[SOURCE DATA — start]

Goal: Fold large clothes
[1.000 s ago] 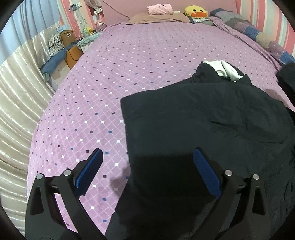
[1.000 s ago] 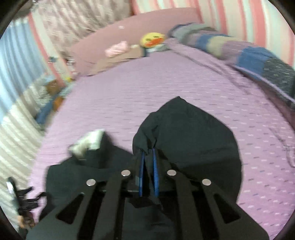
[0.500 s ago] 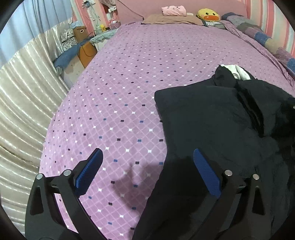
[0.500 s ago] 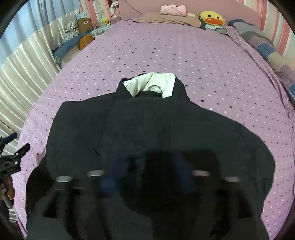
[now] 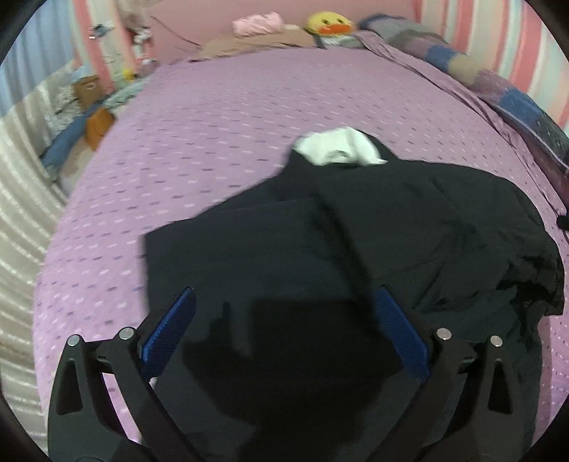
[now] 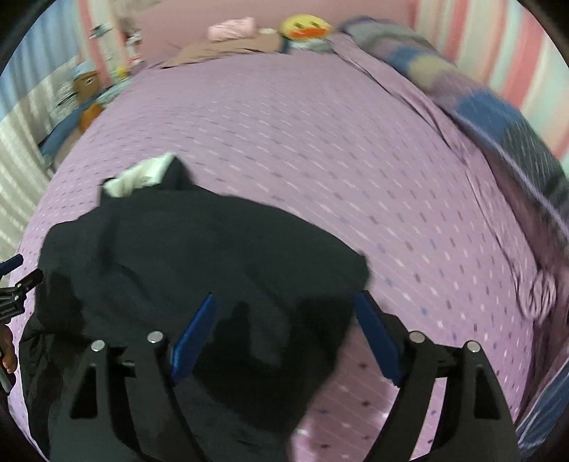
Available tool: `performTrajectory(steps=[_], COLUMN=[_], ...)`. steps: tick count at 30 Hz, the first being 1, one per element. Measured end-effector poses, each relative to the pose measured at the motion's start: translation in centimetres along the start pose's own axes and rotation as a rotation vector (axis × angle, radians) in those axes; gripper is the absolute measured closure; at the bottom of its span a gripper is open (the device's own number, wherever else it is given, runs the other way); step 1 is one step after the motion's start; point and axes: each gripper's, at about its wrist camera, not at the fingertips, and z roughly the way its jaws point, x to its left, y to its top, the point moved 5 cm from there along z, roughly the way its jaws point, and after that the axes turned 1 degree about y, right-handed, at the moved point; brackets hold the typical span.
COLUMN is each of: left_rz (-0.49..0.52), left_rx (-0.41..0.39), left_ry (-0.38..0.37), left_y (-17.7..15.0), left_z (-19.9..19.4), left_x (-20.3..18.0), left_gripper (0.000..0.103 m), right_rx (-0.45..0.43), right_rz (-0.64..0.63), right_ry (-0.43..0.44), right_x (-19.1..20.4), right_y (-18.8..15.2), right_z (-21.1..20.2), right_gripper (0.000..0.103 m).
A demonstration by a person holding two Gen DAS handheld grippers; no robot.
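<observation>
A large black garment [image 5: 355, 231] with a white lining [image 5: 338, 149] at its collar lies spread on the purple dotted bed sheet [image 5: 231, 124]. Its right side is folded over the middle. My left gripper [image 5: 284, 295] hovers open over the garment's near left part, with nothing between its blue pads. In the right wrist view, my right gripper [image 6: 284, 297] hangs above the garment's [image 6: 199, 256] near right edge. Its jaws are opening and the cloth lies below them, not pinched. The left gripper's fingers [image 6: 14, 280] and a hand [image 6: 7, 348] show at the far left edge.
A patchwork quilt [image 5: 498, 81] runs along the bed's right side. A yellow duck plush [image 5: 329, 23] and a pink folded item [image 5: 258, 23] sit at the headboard. Boxes and clutter [image 5: 89, 117] stand beside the bed on the left, next to a pale curtain [image 5: 17, 177].
My right gripper was shut on a raised fold of black cloth; it has let go and stands wide, the fold now lying flat. The left gripper swung left, then back over the garment.
</observation>
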Motion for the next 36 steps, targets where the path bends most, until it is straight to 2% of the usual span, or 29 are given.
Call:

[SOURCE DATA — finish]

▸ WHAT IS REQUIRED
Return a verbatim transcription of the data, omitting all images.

▸ RESPONSE BELOW
Goal: Fold large clothes
[1.000 s ago] 
[1.000 s ago] 
[0.500 s ago] 
[0.500 s ago] 
[now] 
[now] 
Available tool: `performTrajectory(steps=[_], COLUMN=[_], ...)`. steps: tick count at 30 Hz, the first being 1, one per element. Measured end-effector poses, each relative to the pose measured at the motion's start: translation in centimetres along the start pose's own axes and rotation as a rotation vector (axis × angle, radians) in those axes; gripper is the absolute measured closure; at the bottom of its span a gripper is open (the device's own number, wherever else it is given, runs the other way); step 1 is one step after the motion's start; point and axes: each gripper's, at about its wrist camera, not at the fingertips, and z roughly the way its jaws point, x to its left, y to its top, the point moved 5 cm from there along z, roughly the way its jaws point, and after that the axes turned 1 degree about y, right-handed, at the moved point; brackets hold the typical span.
COLUMN is each of: left_rz (-0.49..0.52), left_rx (-0.41..0.39), left_ry (-0.38..0.37), left_y (-17.7..15.0), left_z (-19.9..19.4), left_x (-20.3..18.0), left_gripper (0.000..0.103 m), right_rx (-0.45..0.43), right_rz (-0.64..0.63), right_ry (-0.43..0.44), right_x (-19.1..20.4), right_y (-18.8..15.2), right_z (-21.1..20.2), right_gripper (0.000..0.103 m).
A demonstration by a person holding two Gen DAS handheld grippers; no robot.
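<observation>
A large black garment [image 5: 355, 231] with a white lining [image 5: 338, 149] at its collar lies spread on the purple dotted bed sheet [image 5: 231, 124]. Its right side is folded over the middle. My left gripper [image 5: 284, 295] hovers open over the garment's near left part, with nothing between its blue pads. In the right wrist view, my right gripper [image 6: 284, 297] hangs above the garment's [image 6: 199, 256] near right edge. Its jaws are opening and the cloth lies below them, not pinched. The left gripper's fingers [image 6: 14, 280] and a hand [image 6: 7, 348] show at the far left edge.
A patchwork quilt [image 5: 498, 81] runs along the bed's right side. A yellow duck plush [image 5: 329, 23] and a pink folded item [image 5: 258, 23] sit at the headboard. Boxes and clutter [image 5: 89, 117] stand beside the bed on the left, next to a pale curtain [image 5: 17, 177].
My right gripper was shut on a raised fold of black cloth; it has let go and stands wide, the fold now lying flat. The left gripper swung left, then back over the garment.
</observation>
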Motion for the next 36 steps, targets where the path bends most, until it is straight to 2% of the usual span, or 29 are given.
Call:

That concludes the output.